Perinatal correlated retinal activity is required for the wiring of visual axons in non-image forming nuclei

ABSTRACT The development of the visual system is an intricate and multi-step process involving the precise connection of retinal ganglion cell (RGC) axon terminals with their corresponding neurons in the visual nuclei of the brain. Upon reaching primary image-forming nuclei (IFN), such as the superior colliculus and the lateral geniculate nucleus, RGC axons undergo extensive arborization that refines over the first few postnatal weeks. The molecular mechanisms driving this activity-dependent remodeling process, which is influenced by spontaneous activity in the developing retina, are still not well understood.
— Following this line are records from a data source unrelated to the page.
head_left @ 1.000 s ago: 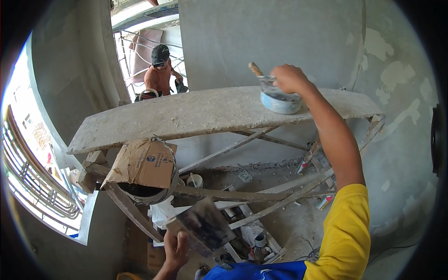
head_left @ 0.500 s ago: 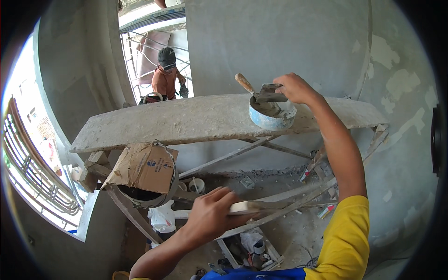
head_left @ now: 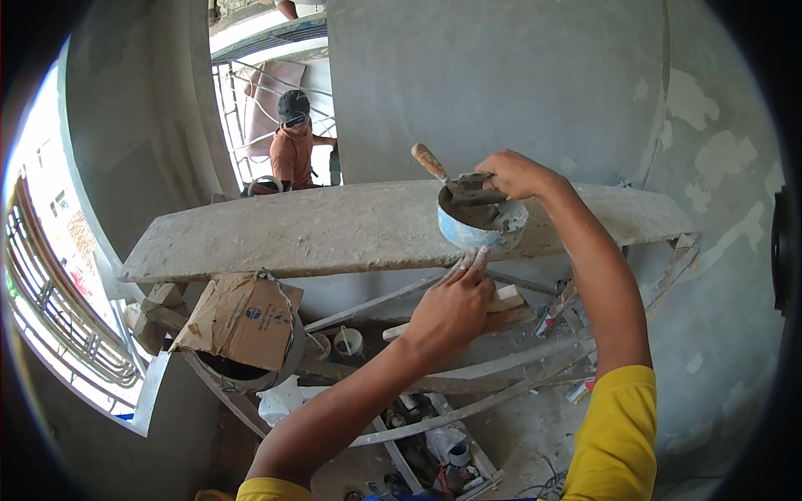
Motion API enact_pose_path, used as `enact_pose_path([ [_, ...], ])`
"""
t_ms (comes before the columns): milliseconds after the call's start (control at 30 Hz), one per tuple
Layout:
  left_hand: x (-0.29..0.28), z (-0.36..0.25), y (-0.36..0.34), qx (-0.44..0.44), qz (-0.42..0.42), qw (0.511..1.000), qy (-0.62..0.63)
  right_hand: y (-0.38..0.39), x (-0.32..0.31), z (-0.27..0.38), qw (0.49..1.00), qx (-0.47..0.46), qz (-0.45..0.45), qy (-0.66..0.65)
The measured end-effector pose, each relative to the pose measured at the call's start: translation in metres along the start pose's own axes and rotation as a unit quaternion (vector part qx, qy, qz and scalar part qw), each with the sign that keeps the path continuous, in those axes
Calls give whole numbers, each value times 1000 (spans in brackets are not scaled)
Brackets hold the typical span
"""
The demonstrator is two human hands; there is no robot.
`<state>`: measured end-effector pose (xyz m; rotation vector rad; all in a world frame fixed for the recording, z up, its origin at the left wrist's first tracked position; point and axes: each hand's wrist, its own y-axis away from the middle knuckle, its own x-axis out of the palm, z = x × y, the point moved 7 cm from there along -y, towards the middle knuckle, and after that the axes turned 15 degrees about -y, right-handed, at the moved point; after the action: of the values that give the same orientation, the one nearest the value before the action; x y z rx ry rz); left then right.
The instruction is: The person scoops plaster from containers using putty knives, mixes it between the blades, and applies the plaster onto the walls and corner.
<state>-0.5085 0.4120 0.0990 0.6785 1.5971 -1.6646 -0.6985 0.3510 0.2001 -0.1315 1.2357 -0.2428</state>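
A shallow blue-and-white bucket (head_left: 472, 235) with wet grey mortar (head_left: 493, 219) stands on the plank. Above it, my right hand (head_left: 518, 174) is closed on a flat metal scraper (head_left: 476, 197), its blade dipping inside the rim. A trowel with a worn wooden handle (head_left: 429, 160) leans out over the bucket's far left side. My left hand (head_left: 451, 305) reaches to the bucket's near wall, fingertips smeared pale and seemingly touching it. That same hand keeps hold of a wooden float (head_left: 508, 301), partly hidden under the palm.
The long mortar-crusted plank (head_left: 334, 225) rests on wooden trestles. A drum with torn cardboard (head_left: 242, 321) hangs below its left end. Under it are small buckets (head_left: 347, 341), crossed braces and a crate of tools (head_left: 480, 459). Beyond the opening, a person (head_left: 292, 150) wears a dark cap.
My left hand has moved up and right with the float, to the bucket's near side. My right hand has lowered the scraper into the bucket. The person beyond has shifted an arm.
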Motion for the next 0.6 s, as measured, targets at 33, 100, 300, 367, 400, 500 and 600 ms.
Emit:
enact_pose_path([
  [33,7,1,-5,1,1,1000,-2,-2,4,-4,999,12,30,-15],
  [100,13,5,-13,-6,10,1000,-5,-6,5,-5,999,22,42,-25],
  [300,32,11,-26,-14,29,999,9,-13,14,-14,993,36,82,-78],
  [367,32,14,-28,-11,15,1000,13,-15,17,-18,992,29,93,-81],
  [400,30,16,-29,-8,0,1000,14,-15,18,-17,990,43,95,-91],
  [500,31,16,-31,-23,30,999,23,-21,21,-20,988,51,96,-105],
  [600,29,16,-34,-17,14,1000,3,-26,24,-25,988,52,93,-113],
])
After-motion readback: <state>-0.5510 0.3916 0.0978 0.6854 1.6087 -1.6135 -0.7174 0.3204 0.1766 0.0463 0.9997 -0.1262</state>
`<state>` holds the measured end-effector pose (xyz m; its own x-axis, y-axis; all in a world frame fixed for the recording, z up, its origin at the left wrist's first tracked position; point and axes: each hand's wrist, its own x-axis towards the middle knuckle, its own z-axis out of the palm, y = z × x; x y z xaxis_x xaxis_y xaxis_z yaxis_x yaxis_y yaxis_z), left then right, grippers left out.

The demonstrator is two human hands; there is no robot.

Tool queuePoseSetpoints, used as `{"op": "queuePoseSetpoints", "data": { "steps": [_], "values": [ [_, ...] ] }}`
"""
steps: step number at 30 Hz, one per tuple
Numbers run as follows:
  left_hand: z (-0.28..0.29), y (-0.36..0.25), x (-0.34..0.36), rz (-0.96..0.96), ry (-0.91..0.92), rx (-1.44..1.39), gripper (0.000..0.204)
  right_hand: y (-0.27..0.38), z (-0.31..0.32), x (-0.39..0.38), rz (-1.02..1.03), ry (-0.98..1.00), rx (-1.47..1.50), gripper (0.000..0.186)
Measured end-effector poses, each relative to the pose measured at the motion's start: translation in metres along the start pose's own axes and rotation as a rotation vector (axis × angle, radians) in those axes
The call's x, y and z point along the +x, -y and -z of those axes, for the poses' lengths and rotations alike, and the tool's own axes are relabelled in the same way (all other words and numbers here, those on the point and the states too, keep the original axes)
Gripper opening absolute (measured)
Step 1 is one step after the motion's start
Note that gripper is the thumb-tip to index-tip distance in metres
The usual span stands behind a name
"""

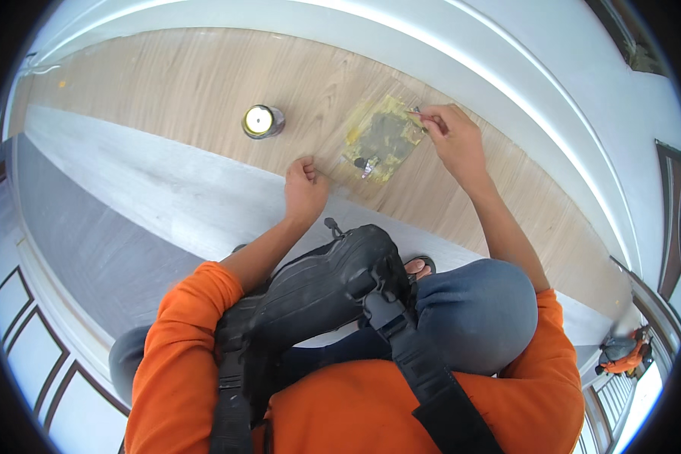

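My right hand (454,140) pinches a thin reddish-brown stick-like tool (415,113), its tip over the far right edge of a smeared patch. The patch (386,140) is grey in the middle, with yellowish smears around it, on the wood-look surface (314,98). At the patch's near edge lies a small tool (365,168) with a dark round end and a shiny part, apart from both hands. My left hand (306,185) rests with curled fingers by the near edge of the wood-look surface, and nothing shows in it.
Left of the patch stands a short dark round container (261,121) with a bright white top. A black bag (318,280) hangs across my lap, beside my bent knee (480,318). A white wall (537,106) curves behind the surface. Another person in orange (624,354) is far right.
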<state>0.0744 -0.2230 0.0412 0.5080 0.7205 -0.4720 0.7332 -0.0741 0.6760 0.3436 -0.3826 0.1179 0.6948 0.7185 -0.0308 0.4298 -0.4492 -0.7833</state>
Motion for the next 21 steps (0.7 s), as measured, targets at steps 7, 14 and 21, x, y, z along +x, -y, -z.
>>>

In this study, by manipulating the activity of RGCs in mice and analyzing their transcriptomic profiles before eye opening, we have identified gene programs involved in activity-dependent refinement. Furthermore, while RGC axons also target non-image forming nuclei (NIFN), the impact of spontaneous retinal activity on the development of these accessory nuclei, has not yet been elucidated. The analysis of visual terminals from mice with altered retinal activity revealed that spontaneous retinal waves occurring prior to visual experience also play a role in shaping the connectivity of the non-image forming circuit. Overall, these findings contribute to a deeper understanding of the mechanisms governing activity-dependent axon refinement during the establishment of the visual circuit.